▶ _Exercise data_
⁂

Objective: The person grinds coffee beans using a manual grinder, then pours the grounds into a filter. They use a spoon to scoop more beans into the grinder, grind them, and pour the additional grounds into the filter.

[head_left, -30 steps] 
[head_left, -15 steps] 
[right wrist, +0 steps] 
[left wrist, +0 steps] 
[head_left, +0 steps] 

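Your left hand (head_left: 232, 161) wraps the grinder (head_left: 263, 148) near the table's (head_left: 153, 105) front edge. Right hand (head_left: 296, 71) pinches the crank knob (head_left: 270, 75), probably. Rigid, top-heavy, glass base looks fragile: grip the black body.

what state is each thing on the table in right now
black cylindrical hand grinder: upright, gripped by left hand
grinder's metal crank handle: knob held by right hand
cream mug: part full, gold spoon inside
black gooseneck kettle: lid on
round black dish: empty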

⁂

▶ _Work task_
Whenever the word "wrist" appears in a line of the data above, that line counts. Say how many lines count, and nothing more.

▶ _Response_
2